Fans of the French series have had to show patience, though. Because of various delays, the series has only aired 20 episodes (two 10-episode seasons) in three years. A fourth season is only slated to air in January 2015.
Bell’s press release doesn’t give an idea of when Season 2 of 19-2 would air.
The English 19-2 was originally ordered as a pilot for CBC, but was picked up by Bravo when CBC passed on it, a decision the public broadcaster is hopefully regretting. It’s basically a shot-by-shot remake, with nearly identical plot, the same characters (except for Bossé’s Nick Berrof, who becomes Nick Barron, played by Adrian Holmes), same music and same cinematographic style. The actors are different (with the exception of Benz Antoine, who plays the alcoholic cop Tyler), and Podz, the director whose mark is so clearly felt in the French version, is not behind the camera in the English one. Still, the English version is as compelling as the French one, and worth watching even for those of us who already know what’s going to happen next.
19-2 is the first English drama in forever that is clearly set in Montreal. This leads to some odd things we just have to accept, such as the fact that even though Montreal is a French city and French signs are everywhere, nobody ever actually speaks the language or even has a strong accent. There are also the occasional geographical head-scratchers.
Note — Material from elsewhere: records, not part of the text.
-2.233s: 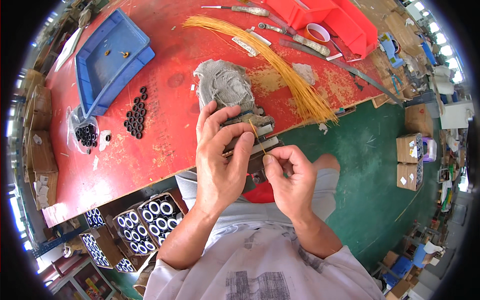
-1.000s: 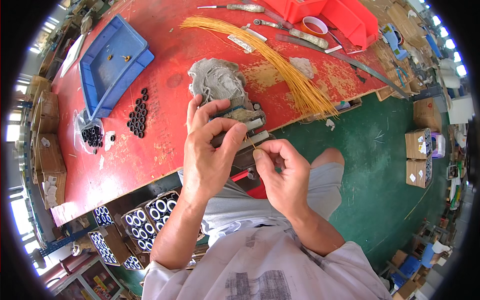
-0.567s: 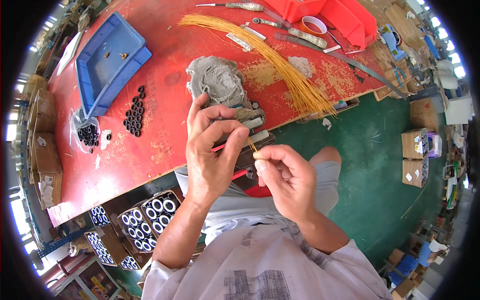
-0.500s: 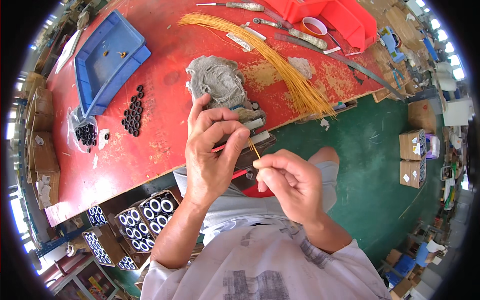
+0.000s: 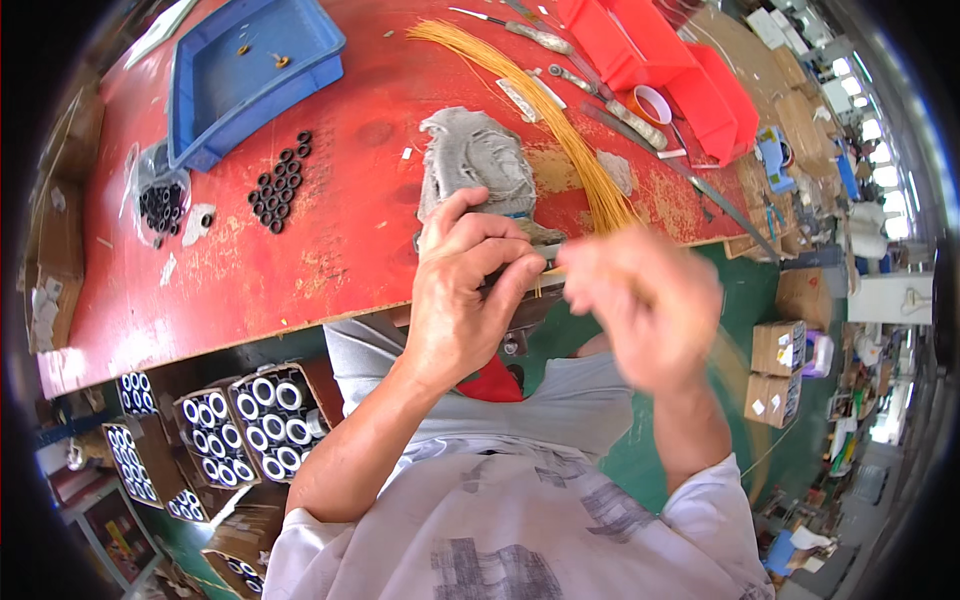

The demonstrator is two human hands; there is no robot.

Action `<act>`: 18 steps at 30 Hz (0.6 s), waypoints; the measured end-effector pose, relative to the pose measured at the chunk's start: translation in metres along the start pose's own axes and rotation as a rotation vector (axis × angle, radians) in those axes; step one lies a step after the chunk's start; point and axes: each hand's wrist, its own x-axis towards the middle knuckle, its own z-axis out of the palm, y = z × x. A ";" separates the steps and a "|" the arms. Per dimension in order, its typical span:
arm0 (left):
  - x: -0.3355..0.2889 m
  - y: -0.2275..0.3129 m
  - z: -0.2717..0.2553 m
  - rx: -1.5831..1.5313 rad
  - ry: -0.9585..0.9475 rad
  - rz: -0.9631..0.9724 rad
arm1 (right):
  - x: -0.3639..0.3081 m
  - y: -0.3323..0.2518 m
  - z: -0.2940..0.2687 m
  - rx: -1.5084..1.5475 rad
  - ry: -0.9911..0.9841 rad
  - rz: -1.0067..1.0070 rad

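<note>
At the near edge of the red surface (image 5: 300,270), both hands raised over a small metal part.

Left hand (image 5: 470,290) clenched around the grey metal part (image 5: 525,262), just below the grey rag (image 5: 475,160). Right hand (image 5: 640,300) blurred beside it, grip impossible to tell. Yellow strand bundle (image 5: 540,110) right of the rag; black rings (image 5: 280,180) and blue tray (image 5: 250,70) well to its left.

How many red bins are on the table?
2: one red bin at the table's far edge, the other red bin just right of it. More may be hidden beyond the picture's edge.
</note>
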 end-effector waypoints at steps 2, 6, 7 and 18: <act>-0.002 -0.003 -0.001 -0.039 0.024 0.014 | 0.031 0.005 0.006 0.017 0.016 0.095; -0.002 -0.001 -0.005 -0.053 0.001 0.002 | 0.064 0.022 0.013 0.060 -0.070 0.234; -0.002 -0.002 -0.006 -0.059 0.010 0.000 | 0.069 0.030 0.014 0.062 -0.096 0.249; 0.000 0.002 0.002 -0.072 0.032 -0.042 | 0.078 0.076 0.038 -0.204 -0.138 0.263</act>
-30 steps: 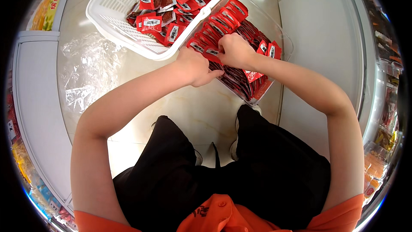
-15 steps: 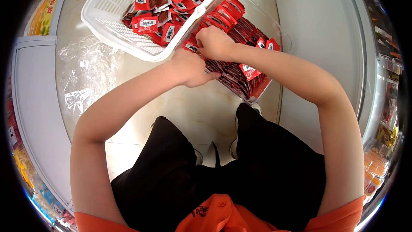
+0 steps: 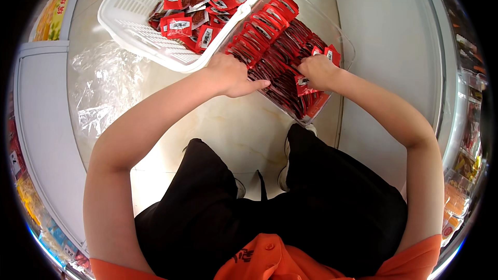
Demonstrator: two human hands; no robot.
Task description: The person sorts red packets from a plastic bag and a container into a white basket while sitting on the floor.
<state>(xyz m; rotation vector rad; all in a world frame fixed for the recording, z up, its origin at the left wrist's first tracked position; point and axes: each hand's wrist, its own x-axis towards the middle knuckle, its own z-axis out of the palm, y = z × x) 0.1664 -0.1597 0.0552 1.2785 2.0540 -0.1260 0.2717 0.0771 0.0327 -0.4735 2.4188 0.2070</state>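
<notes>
A clear plastic box (image 3: 348, 46) holds tight rows of small red-and-brown snack packets (image 3: 277, 59) standing on edge. My left hand (image 3: 228, 75) lies at the box's near left rim. Its thumb stretches out over the row ends, apart from the fingers, which are partly hidden at the packets. My right hand (image 3: 319, 71) is over the right-hand row, its fingers closed and bent down among the packets; whatever they pinch is hidden. Loose red packets (image 3: 332, 54) lie beside that hand, and another (image 3: 305, 85) rests just below it.
A white slotted basket (image 3: 179, 62) with loose red packets stands against the box at the upper left. Crumpled clear plastic wrap (image 3: 106, 85) lies on the tiled floor. White cabinets (image 3: 389, 41) border the right side, and a white unit (image 3: 44, 103) borders the left.
My right hand has moved right, from beside my left hand at the box's left row over to its right-hand row, uncovering the left row's packets. My left hand has barely moved.
</notes>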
I love that #19two is set in Montreal, but this episode keeps mentioning Cabot Square, and this is not Cabot Square pic.twitter.com/VuBvoDb8DZ
— Steve Faguy (@fagstein) March 6, 2014
But it’s fun to see our fair city on the small screen in English without the producers trying to tone down its character so it can pass for any American city.
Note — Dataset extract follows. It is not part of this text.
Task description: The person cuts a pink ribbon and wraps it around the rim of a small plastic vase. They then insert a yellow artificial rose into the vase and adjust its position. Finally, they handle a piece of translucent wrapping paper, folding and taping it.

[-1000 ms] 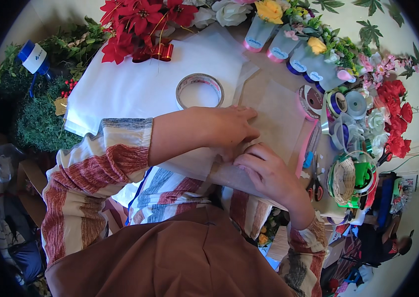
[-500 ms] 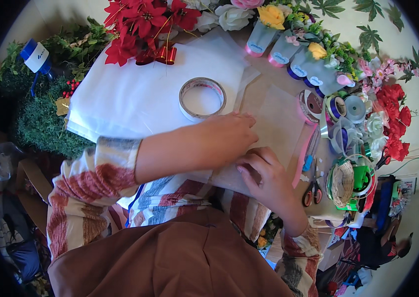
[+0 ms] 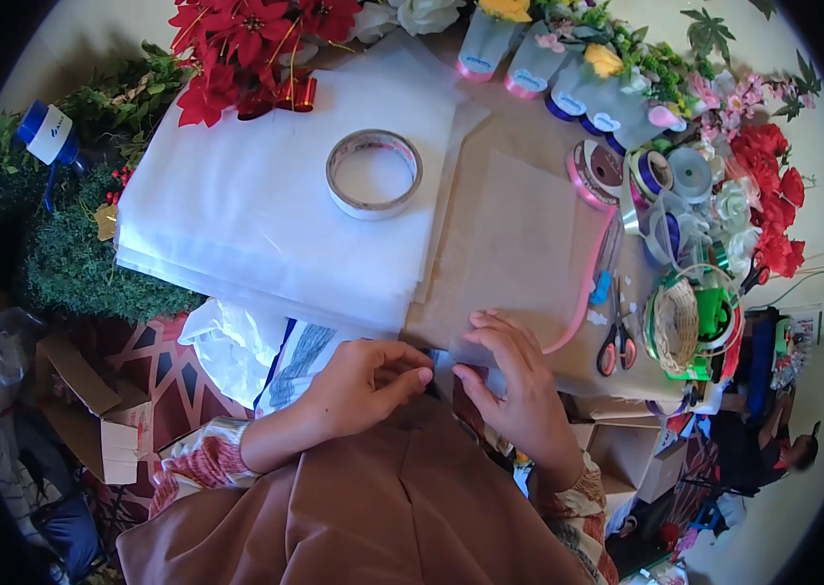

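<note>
My left hand [image 3: 365, 387] is in front of the table's near edge, its fingers curled toward the thumb. Whatever may be in this pinch is too small to make out. Facing it, my right hand [image 3: 511, 390] has its thumb and fingers apart, near the lower edge of a translucent sheet [image 3: 519, 234] on the brown table. A pink ribbon [image 3: 582, 307] curves along that sheet's right side. Farther off, a large roll of tape [image 3: 373, 207] lies on a stack of white translucent sheets [image 3: 256, 195].
Ribbon spools [image 3: 595, 174], scissors [image 3: 616, 349] and a wicker basket [image 3: 677, 327] line the right side. Flowers in translucent wraps [image 3: 538, 68] stand at the back. Red poinsettias [image 3: 256, 39] sit far left, and a blue-capped bottle [image 3: 49, 132] rests among greenery. Another person [image 3: 767, 453] is at far right.
My left hand has drawn back from the sheet, down and left to the near edge. My right hand has shifted slightly down, and its fingers have spread. The view has shifted, too.
</note>
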The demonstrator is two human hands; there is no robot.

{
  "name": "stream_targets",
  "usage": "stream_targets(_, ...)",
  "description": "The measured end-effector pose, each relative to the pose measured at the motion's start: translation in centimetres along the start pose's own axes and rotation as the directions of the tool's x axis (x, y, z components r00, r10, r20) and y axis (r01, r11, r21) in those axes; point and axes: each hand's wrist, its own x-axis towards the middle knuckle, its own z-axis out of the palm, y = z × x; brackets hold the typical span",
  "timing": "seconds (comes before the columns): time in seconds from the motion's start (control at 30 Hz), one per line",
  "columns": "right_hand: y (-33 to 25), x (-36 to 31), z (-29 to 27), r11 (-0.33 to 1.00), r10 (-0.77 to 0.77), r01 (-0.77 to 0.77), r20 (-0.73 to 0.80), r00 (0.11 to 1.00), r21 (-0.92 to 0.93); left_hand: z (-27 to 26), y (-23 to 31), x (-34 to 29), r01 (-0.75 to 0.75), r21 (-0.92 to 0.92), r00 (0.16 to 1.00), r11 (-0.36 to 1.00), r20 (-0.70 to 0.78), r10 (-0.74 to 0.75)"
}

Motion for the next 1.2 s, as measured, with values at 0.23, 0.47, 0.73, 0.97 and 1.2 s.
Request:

Bell has qualified 19-2’s first season run on Bravo as a big success, reaching an average of 190,000 viewers a week, making it the No. 3 show on the network. The series got a boost the first week with a day-after airing on CTV, and I wouldn’t be surprised if we see the season rerun on the main network similar to what it did for Space’s Orphan Black.
Assuming Season 2 of the English series goes the same way the French one does, it’ll be a roller-coaster plot-wise, starting the first episode with a school shooting (in the French version, the school shooting scene was done as a 13-minute continuous take, though it’s not clear if the English version will repeat that experiment and Podz is going to direct it again in English) and ending with a big reveal where … well, I won’t spoil it for you.
Bell also notes that the English series, produced by Sphère Média Plus and Echo Media, will be going to Cannes to be shopped to international broadcasters around as part of the MIPTV conference there next week.
The first nine episodes of 19-2 are available for viewing at Bravo.ca. The first season finale airs Wednesday, April 2, at 9pm on Bravo.